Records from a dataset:
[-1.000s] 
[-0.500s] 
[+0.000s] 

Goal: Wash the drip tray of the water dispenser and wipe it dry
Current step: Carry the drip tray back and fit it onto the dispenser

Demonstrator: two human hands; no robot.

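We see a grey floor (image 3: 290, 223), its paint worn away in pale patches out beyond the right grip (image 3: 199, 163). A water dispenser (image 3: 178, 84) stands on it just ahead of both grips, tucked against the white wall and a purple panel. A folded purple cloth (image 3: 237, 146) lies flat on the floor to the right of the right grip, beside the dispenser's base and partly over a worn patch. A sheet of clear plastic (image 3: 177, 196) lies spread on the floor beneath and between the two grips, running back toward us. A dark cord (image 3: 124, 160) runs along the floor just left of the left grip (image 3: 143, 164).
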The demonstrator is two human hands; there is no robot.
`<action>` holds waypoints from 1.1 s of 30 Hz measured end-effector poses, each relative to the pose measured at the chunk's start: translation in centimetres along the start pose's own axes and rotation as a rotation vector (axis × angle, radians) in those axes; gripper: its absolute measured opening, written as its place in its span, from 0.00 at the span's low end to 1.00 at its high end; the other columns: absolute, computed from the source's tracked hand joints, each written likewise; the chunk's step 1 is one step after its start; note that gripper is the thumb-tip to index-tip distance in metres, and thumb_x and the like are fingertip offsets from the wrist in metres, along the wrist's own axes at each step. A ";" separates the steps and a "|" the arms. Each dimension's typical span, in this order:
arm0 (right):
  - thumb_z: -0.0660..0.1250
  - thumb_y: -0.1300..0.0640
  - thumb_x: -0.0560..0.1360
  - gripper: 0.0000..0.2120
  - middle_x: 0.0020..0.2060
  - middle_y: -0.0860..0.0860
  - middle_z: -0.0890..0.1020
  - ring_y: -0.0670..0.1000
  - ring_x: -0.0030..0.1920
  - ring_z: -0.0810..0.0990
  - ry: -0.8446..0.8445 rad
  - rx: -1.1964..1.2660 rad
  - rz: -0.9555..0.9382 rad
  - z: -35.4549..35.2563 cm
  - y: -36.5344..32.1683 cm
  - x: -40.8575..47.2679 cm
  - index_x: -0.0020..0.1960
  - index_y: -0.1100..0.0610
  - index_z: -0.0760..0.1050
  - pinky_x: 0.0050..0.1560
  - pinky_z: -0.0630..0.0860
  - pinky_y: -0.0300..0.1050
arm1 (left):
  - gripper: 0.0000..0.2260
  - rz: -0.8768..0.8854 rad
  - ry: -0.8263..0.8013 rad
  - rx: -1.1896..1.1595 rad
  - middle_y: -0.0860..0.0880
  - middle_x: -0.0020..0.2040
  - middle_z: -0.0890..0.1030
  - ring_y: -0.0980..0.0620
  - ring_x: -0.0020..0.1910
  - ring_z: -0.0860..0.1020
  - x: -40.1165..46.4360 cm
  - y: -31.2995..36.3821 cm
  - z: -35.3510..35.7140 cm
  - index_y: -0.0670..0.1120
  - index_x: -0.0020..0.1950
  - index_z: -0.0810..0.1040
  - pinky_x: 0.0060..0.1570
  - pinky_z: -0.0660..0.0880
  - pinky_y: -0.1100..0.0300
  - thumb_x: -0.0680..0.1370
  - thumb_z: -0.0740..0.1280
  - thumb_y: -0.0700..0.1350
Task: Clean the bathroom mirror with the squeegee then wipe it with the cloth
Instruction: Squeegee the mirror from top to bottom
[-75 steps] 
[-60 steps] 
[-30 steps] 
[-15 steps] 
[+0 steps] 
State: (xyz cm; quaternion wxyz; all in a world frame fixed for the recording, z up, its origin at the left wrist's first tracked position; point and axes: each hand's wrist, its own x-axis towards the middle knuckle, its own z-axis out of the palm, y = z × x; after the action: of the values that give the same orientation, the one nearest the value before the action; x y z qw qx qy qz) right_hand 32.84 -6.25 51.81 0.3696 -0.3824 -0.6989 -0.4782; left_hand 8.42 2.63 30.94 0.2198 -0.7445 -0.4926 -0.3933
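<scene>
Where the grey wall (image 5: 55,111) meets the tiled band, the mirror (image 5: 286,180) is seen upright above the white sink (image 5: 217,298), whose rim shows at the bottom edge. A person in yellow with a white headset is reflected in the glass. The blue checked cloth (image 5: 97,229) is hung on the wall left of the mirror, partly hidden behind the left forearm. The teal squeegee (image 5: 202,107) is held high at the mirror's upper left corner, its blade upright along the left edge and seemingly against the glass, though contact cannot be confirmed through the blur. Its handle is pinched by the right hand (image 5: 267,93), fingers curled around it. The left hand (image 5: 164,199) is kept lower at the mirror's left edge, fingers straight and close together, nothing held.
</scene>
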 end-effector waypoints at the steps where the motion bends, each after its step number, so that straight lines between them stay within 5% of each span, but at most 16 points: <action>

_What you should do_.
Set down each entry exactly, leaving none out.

_Solved exercise_.
[-1.000s] 
[-0.500s] 
[+0.000s] 

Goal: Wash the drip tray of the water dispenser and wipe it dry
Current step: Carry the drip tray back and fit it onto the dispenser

Demonstrator: two human hands; no robot.

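We see a grey floor (image 3: 290, 223), its paint worn away in pale patches out beyond the right grip (image 3: 199, 163). A water dispenser (image 3: 178, 84) stands on it just ahead of both grips, tucked against the white wall and a purple panel. A folded purple cloth (image 3: 237, 146) lies flat on the floor to the right of the right grip, beside the dispenser's base and partly over a worn patch. A sheet of clear plastic (image 3: 177, 196) lies spread on the floor beneath and between the two grips, running back toward us. A dark cord (image 3: 124, 160) runs along the floor just left of the left grip (image 3: 143, 164).
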The demonstrator is two human hands; there is no robot.
`<action>` holds waypoints from 1.1 s of 30 Hz measured end-effector poses, each relative to the pose measured at the chunk's start: translation in centimetres along the start pose's own axes and rotation as a rotation vector (axis × angle, radians) in those axes; gripper: its absolute measured opening, written as its place in its span, from 0.00 at the span's low end to 1.00 at its high end; the other columns: absolute, computed from the source's tracked hand joints, each written likewise; the chunk's step 1 is one step after its start; note that gripper is the thumb-tip to index-tip distance in metres, and thumb_x and the like are fingertip offsets from the wrist in metres, along the wrist's own axes at each step. A ";" separates the steps and a "|" the arms. Each dimension's typical span, in this order:
arm0 (right):
  - thumb_z: -0.0660..0.1250
  - thumb_y: -0.1300..0.0640
  - thumb_x: -0.0560..0.1360
  - gripper: 0.0000..0.2120
  - middle_x: 0.0020..0.2060
  - middle_y: -0.0860..0.0860
  - middle_z: -0.0890..0.1020
  - ring_y: -0.0670..0.1000
  - ring_x: -0.0030..0.1920
  - ring_z: -0.0810..0.0990
  - ry: -0.8446..0.8445 rad
  - rx: -1.1964..1.2660 rad
  - rz: -0.9555..0.9382 rad
  - z: -35.4549..35.2563 cm
  - y: -36.5344..32.1683 cm
  - x: -40.8575..47.2679 cm
  - index_x: -0.0020..0.1960
  - index_y: -0.1100..0.0610
  - index_z: -0.0760..0.1050
  - pinky_x: 0.0050..0.1560
  - pinky_z: -0.0630..0.0860
  - pinky_y: -0.0300..0.1050
arm1 (left):
  - gripper: 0.0000..0.2260
  - rz: -0.8768..0.8854 rad
  - ry: -0.8263..0.8013 rad
  - rx: -1.1896..1.1595 rad
  - middle_y: -0.0860..0.0880
  - middle_x: -0.0020..0.2040
  - middle_z: -0.0890..0.1030
  - ring_y: -0.0980..0.0620
  - ring_x: -0.0020..0.1910
  - ring_z: -0.0860..0.1020
  - x: -40.1165..46.4360 cm
  - y: -31.2995..36.3821 cm
  - z: -35.3510..35.7140 cm
  - index_y: -0.0670..0.1120
  - index_x: -0.0020..0.1950
  - index_z: -0.0810..0.1040
  - pinky_x: 0.0060..0.1570
  - pinky_z: -0.0660..0.0880
  - pinky_y: -0.1100..0.0300
  - thumb_x: -0.0680..0.1370
  - thumb_z: -0.0740..0.1280
  - thumb_y: -0.0700..0.1350
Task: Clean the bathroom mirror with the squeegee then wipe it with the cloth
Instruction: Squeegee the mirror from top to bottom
[-75 steps] 
[-60 steps] 
[-30 steps] 
[-15 steps] 
[+0 steps] 
State: (xyz cm; quaternion wxyz; all in a world frame fixed for the recording, z up, its origin at the left wrist's first tracked position; point and axes: each hand's wrist, its own x-axis towards the middle knuckle, its own z-axis out of the palm, y = z × x; after the action: of the values that give the same orientation, the one nearest the value before the action; x y z qw qx qy qz) right_hand 32.84 -6.25 51.81 0.3696 -0.3824 -0.6989 -0.4782; left_hand 8.42 2.63 30.94 0.2198 -0.7445 -0.4926 -0.3933
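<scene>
Where the grey wall (image 5: 55,111) meets the tiled band, the mirror (image 5: 286,180) is seen upright above the white sink (image 5: 217,298), whose rim shows at the bottom edge. A person in yellow with a white headset is reflected in the glass. The blue checked cloth (image 5: 97,229) is hung on the wall left of the mirror, partly hidden behind the left forearm. The teal squeegee (image 5: 202,107) is held high at the mirror's upper left corner, its blade upright along the left edge and seemingly against the glass, though contact cannot be confirmed through the blur. Its handle is pinched by the right hand (image 5: 267,93), fingers curled around it. The left hand (image 5: 164,199) is kept lower at the mirror's left edge, fingers straight and close together, nothing held.
</scene>
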 end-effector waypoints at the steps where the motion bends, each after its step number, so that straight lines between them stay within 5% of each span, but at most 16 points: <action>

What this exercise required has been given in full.